Photo by NCinDC.

Three recent opinion pieces in the Washington Post raise some thought-provoking questions about the way planners, preservationists, and others view Washington, DC, and question the long-standing consensus around a “monumentalist” vision at odds with other preservationist, environmental, and urbanist viewpoints.

The widely-accepted view of Washington is that its key feature is its grand, “monumental” views, along major avenues terminating in significant buildings and memorials. That was the focus of the 1901 McMillan Plan, which expanded the Mall to create the Lincoln and Jefferson Memorials and the Federal Triangle.

Certainly some views are amazing and worth preserving, such as those of the Capitol along Pennsylvania Avenue. But does worshiping viewsheds go too far?

This past Sunday, Philip Kennicott defends streetcar plans and criticizes overhead wire opposition. His argument also applies to many other debates around the federal core of Washington, including the form of federal buildings and bike lanes on Pennsylvania Avenue. Kennicott writes,

The deeper issue is Washington’s relation to the nation. Do we want to preserve the early 20th-century sense of ourselves as a grand, imperial city that overawes tourists? Or do we want to be a model city for the 21st century, a place where visitors from across the country and around the world can be inspired by innovative experiments in sustainable urban life?

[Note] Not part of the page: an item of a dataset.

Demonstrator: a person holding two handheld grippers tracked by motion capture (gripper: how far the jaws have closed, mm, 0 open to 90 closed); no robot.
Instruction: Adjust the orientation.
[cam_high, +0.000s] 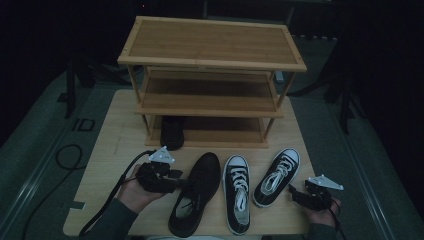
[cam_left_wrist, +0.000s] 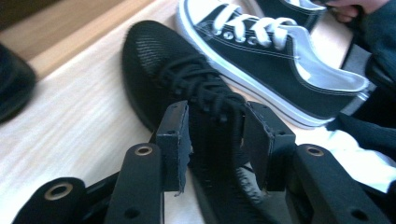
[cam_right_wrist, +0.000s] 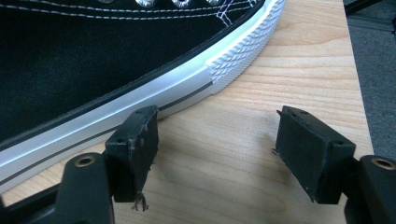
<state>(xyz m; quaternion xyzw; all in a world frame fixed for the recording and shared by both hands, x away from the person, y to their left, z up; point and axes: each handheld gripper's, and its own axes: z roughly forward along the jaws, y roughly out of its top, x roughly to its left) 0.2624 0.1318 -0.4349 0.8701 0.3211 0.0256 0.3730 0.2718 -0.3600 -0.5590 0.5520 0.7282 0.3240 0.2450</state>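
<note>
An all-black lace-up shoe (cam_high: 197, 192) lies on the wooden table (cam_high: 107, 165), toe towards the rack. My left gripper (cam_high: 179, 179) is at its left side. In the left gripper view the jaws (cam_left_wrist: 215, 116) stand wide apart on either side of the black shoe's (cam_left_wrist: 154, 56) laced side, and I see no pad pressing on it. Right of it lie two black-and-white sneakers (cam_high: 236, 192) (cam_high: 276, 176). My right gripper (cam_high: 292, 191) is open beside the right sneaker's heel. In the right gripper view the gripper (cam_right_wrist: 217, 126) has bare wood between its pads, with the sneaker's white sole (cam_right_wrist: 140, 93) next to one pad.
A three-shelf wooden shoe rack (cam_high: 210, 45) stands at the back of the table. Another black shoe (cam_high: 172, 132) sits on its bottom shelf at the left. The table's front edge runs just behind the shoes' heels. Dark floor and cables surround the table.
</note>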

Washington was designed to inspire visitors. Kennicott is asking whether inspiring visitors still just means creating large, empty spaces that terminate in vast domes and colonnades. Those are inspiring, but is that all there is to being inspirational? And is inspiring the only objective?

In his April 11 column, Kennicott discusses Kirk Savage’s Monument Wars:

Savage references a forgotten history of the Mall, its once diverse landscape of parks and public pleasure grounds, a beloved tapestry of old trees and curving paths that was uprooted to create a grand, empty, rigid public space connecting symbolic nodal points of memory and government.

Savage reminds us that creative destruction always causes pain somewhere, and in the case of the Mall, the harm was mainly to the well-being and good humor of Washingtonians, who used the 19th-century Mall for carriage rides, strolls and shaded relaxation, and who didn’t much relish the huge, open, often hot and aesthetically arid greensward that replaced a valued civic amenity.

In our live chat, Brett Abrams, author of Capital Sporting Grounds, talked about a lost civic ideal of public space for public enjoyment, the same one that led to Robert Moses building public swimming pools before he started bulldozing neighborhoods for freeways.

The Mall wasn’t always just a windswept stage for large protests or a chain of stops for tour buses; it was once much more the Central Park of Washington, a place for residents and visitors to enjoy civic outdoor space. It could again serve residents while still also maintaining its use for protests and tourists as well.

In an Sunday op-ed, preservationist Adam Irish writes,

The monumentalist vision of Washington has choked nearly all urban life from the Mall and its environs. It has fashioned large sections of our city into pleasing vistas for tourists but has given the rest of us lifeless wastelands …

The monumental core should be the city’s heart, not its parasite.

Sadly, the National Park Service is continually pushing in the opposite direction. The National Mall Plan prioritizes “large areas of open space” and “public gatherings, events, and high-use levels” over “urban open space, urban ecology, recreation, and healthy lifestyles.” And even the large public gatherings face strong resistance.

After decades of successful Folklife Festivals, the Park Service told the Smithsonian that this year’s festival can no longer operate under the trees, where the festival often programs more relaxing activities that benefit from the shade and provide visitors opportunities for respite from the hot summer sun. While it’s important to maintain the trees, surely the festival can still enjoy their shade as it has for so long in the past without harming them.

I virtually never visit the Mall, which is unpleasantly sun-baked, too spread out, and largely devoid of convenient transportation or food. The Tidal Basin and Jefferson Memorial are wonderful, but even more distant from transportation, and crossing Independence and Maine Avenues gives pedestrians the feeling that they are unwelcome interlopers in a highway median.

It’s sad that DC’s large, central park is virtually ignored by most residents, and even more sad that the “monumentalist” planning philosophies that made it that way now stand in opposition to enriching the rest of the city with a streetcar system that most residents clamor for. We should be importing the look and feel of the rest of Washington to the Mall, not exporting its aesthetic to surrounding neighborhoods.